**ABOUT THIS EXERCISE:** Work through the data below and give the number of lines holding the word "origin", without any other text.

**DATASET EXTRACT:**
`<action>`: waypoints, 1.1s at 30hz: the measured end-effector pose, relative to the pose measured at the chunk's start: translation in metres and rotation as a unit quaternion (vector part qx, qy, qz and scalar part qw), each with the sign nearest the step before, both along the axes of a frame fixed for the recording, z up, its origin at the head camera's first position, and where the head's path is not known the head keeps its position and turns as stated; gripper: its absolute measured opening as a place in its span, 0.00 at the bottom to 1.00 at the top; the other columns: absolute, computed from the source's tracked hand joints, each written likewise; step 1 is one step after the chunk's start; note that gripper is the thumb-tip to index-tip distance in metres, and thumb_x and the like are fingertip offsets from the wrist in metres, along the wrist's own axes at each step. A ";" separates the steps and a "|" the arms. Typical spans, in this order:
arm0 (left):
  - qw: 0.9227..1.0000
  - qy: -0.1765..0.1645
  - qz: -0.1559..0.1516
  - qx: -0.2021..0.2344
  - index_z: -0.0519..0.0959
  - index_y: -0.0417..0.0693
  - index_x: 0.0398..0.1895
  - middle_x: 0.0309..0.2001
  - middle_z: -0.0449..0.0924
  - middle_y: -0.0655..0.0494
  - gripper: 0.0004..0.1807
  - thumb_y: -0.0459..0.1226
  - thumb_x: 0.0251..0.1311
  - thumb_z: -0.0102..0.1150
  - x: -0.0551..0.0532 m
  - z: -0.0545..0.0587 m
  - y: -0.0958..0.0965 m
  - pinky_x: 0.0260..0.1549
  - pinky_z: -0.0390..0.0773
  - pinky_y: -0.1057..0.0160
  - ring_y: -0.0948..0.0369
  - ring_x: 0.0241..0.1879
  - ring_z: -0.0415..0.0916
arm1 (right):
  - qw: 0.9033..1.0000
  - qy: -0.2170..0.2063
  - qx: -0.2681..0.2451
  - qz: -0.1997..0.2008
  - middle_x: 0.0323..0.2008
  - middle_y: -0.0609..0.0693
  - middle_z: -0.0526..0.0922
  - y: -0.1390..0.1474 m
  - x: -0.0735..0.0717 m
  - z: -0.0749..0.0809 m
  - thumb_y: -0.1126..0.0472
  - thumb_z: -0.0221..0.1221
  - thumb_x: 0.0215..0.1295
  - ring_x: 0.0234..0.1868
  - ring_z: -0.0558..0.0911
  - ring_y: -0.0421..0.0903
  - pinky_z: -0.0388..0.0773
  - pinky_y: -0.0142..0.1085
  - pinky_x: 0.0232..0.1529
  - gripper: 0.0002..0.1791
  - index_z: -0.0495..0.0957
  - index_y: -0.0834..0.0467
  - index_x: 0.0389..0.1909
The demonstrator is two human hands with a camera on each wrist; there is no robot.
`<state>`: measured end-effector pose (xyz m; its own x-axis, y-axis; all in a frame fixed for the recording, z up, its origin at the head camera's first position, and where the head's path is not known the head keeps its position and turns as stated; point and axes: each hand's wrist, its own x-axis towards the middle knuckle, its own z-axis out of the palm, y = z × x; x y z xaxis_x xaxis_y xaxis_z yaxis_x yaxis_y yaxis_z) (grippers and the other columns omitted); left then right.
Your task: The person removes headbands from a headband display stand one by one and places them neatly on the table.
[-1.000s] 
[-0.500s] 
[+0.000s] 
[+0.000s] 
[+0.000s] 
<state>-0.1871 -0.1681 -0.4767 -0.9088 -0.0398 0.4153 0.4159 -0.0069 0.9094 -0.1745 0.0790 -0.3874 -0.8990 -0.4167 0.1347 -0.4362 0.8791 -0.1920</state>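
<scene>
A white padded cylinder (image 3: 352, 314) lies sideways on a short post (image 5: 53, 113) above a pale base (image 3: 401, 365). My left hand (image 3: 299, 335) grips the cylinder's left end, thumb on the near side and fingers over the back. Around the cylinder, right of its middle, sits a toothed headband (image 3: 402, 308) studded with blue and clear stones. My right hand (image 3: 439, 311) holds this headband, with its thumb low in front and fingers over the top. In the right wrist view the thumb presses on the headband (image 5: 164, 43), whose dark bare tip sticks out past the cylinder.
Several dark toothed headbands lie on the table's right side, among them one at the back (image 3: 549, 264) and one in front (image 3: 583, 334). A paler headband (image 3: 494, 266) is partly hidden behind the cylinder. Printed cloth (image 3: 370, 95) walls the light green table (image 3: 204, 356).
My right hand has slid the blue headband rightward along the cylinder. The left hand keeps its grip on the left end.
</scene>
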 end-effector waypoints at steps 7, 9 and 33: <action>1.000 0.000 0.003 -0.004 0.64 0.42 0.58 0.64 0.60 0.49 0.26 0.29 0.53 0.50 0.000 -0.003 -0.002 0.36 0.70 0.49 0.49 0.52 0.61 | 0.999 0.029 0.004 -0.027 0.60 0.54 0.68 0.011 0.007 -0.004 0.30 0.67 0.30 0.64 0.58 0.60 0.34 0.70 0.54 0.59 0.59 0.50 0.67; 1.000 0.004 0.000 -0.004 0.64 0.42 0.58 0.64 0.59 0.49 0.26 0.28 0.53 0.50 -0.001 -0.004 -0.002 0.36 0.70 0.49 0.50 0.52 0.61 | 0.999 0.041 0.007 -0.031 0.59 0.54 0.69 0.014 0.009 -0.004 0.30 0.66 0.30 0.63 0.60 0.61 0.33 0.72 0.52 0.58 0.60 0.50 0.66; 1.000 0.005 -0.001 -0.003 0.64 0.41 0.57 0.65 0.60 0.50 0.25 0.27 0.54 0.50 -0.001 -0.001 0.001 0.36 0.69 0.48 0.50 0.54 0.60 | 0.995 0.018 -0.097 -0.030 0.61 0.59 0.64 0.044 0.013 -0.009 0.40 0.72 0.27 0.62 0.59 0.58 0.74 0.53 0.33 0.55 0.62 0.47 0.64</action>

**RESULT OF THE EXERCISE:** 2